Task directions —
Take the data below and filter it for lines containing the word "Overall"; show each line found.

[Supplied data — start]

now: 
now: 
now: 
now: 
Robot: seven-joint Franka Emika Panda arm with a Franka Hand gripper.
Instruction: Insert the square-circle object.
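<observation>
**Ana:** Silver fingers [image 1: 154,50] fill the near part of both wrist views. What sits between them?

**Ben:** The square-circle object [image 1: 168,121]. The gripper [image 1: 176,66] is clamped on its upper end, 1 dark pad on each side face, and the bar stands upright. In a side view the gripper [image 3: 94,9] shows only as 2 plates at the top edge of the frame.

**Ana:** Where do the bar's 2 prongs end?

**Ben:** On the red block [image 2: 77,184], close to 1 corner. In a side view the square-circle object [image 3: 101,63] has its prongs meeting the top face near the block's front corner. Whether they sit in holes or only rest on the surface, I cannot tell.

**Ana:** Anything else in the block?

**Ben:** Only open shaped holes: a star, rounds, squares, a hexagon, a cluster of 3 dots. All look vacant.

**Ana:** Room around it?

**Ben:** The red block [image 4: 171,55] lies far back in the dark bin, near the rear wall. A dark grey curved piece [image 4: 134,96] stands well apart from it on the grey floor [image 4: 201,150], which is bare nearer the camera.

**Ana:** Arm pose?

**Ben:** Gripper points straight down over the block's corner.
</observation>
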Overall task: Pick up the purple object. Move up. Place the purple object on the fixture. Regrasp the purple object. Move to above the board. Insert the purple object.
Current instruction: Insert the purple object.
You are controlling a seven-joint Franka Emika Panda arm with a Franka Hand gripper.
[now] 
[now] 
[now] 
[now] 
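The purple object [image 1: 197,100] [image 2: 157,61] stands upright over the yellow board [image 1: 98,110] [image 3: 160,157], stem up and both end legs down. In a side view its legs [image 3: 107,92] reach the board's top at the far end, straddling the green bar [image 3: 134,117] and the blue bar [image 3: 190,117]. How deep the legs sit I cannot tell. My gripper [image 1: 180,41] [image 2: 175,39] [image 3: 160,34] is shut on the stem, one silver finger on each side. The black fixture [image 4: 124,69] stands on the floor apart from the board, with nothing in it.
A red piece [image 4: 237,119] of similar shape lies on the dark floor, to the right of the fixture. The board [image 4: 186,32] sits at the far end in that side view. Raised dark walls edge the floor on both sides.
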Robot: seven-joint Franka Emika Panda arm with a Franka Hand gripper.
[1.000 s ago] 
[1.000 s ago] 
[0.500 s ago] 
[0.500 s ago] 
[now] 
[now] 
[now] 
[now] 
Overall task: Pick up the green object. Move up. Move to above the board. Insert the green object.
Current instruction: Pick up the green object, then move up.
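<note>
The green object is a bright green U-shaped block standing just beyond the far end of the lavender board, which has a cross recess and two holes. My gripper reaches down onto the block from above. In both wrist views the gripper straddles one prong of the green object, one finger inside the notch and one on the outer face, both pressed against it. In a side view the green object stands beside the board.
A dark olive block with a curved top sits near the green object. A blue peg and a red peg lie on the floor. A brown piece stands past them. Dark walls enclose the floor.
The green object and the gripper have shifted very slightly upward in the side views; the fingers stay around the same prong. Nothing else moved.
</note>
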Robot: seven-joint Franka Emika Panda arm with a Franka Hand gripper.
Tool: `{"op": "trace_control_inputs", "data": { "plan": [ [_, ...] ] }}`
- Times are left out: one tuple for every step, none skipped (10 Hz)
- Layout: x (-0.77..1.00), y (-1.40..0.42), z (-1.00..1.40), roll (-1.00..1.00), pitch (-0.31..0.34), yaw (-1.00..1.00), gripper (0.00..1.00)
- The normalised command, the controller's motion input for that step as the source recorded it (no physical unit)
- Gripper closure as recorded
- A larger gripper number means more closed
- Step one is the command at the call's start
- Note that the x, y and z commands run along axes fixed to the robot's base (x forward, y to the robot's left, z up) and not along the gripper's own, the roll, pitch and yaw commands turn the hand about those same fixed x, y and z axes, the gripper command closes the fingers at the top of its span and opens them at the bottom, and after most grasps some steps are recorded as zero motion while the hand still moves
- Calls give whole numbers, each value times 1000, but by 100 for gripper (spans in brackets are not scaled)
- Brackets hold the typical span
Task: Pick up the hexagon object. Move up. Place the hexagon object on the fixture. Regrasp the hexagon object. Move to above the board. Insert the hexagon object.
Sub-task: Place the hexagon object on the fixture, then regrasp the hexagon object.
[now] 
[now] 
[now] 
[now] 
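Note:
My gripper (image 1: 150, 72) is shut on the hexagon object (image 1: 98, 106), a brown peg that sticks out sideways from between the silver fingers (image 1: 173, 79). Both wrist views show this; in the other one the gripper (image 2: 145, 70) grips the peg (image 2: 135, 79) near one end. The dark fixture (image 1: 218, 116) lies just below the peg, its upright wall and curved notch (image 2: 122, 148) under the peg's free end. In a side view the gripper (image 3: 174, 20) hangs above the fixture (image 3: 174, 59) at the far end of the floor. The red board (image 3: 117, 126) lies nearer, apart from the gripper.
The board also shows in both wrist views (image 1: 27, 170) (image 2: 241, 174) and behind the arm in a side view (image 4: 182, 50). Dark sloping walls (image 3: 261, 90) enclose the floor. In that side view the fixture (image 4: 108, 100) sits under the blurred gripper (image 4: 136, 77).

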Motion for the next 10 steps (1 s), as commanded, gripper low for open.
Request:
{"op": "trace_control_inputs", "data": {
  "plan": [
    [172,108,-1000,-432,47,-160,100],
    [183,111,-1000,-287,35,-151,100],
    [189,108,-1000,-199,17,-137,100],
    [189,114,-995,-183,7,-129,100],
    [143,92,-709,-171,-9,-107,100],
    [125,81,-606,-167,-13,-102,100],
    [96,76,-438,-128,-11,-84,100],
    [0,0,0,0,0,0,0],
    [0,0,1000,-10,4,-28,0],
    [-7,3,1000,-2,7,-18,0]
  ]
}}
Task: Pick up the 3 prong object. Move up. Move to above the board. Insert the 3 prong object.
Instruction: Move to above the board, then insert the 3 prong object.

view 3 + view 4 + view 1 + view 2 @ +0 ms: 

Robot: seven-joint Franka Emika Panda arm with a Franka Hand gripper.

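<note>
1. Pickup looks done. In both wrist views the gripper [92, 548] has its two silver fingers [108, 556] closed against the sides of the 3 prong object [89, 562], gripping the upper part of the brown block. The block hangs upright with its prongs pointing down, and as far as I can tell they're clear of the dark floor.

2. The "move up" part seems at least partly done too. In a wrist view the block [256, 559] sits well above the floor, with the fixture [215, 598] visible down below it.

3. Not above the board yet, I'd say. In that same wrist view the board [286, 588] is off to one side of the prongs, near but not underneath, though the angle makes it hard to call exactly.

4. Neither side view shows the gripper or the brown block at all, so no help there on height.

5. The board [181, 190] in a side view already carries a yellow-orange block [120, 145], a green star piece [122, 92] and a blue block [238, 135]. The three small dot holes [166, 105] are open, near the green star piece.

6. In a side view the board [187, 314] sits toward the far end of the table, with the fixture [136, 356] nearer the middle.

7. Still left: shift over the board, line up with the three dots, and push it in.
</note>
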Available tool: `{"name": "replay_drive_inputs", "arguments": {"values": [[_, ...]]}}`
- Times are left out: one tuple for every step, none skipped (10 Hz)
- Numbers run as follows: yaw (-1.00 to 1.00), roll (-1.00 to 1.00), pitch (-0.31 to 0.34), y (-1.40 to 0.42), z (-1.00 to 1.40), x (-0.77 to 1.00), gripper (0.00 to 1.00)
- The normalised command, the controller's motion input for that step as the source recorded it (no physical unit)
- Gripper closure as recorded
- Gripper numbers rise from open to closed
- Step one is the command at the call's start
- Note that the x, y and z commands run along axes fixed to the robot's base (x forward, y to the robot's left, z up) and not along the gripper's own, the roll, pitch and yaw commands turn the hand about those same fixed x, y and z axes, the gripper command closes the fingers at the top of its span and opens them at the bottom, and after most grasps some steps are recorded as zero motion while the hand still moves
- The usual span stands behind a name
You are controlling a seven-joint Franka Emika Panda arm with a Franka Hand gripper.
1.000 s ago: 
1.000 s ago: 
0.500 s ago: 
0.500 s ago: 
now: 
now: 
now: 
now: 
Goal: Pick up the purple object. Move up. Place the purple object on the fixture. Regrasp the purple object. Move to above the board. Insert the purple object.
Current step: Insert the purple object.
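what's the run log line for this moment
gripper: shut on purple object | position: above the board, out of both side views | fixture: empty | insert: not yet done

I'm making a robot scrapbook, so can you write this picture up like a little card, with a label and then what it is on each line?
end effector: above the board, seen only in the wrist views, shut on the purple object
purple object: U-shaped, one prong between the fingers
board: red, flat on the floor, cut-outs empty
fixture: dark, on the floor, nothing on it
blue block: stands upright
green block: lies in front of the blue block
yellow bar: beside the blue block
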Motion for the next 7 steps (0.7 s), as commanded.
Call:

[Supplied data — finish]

Result for this task —
Overall task: Pick up the purple object. Move up. Place the purple object on the fixture. Regrasp the purple object. Move to above the board. Insert the purple object.
Overall task: Pick up the green object. Move up. Move to above the board. Insert the green object.

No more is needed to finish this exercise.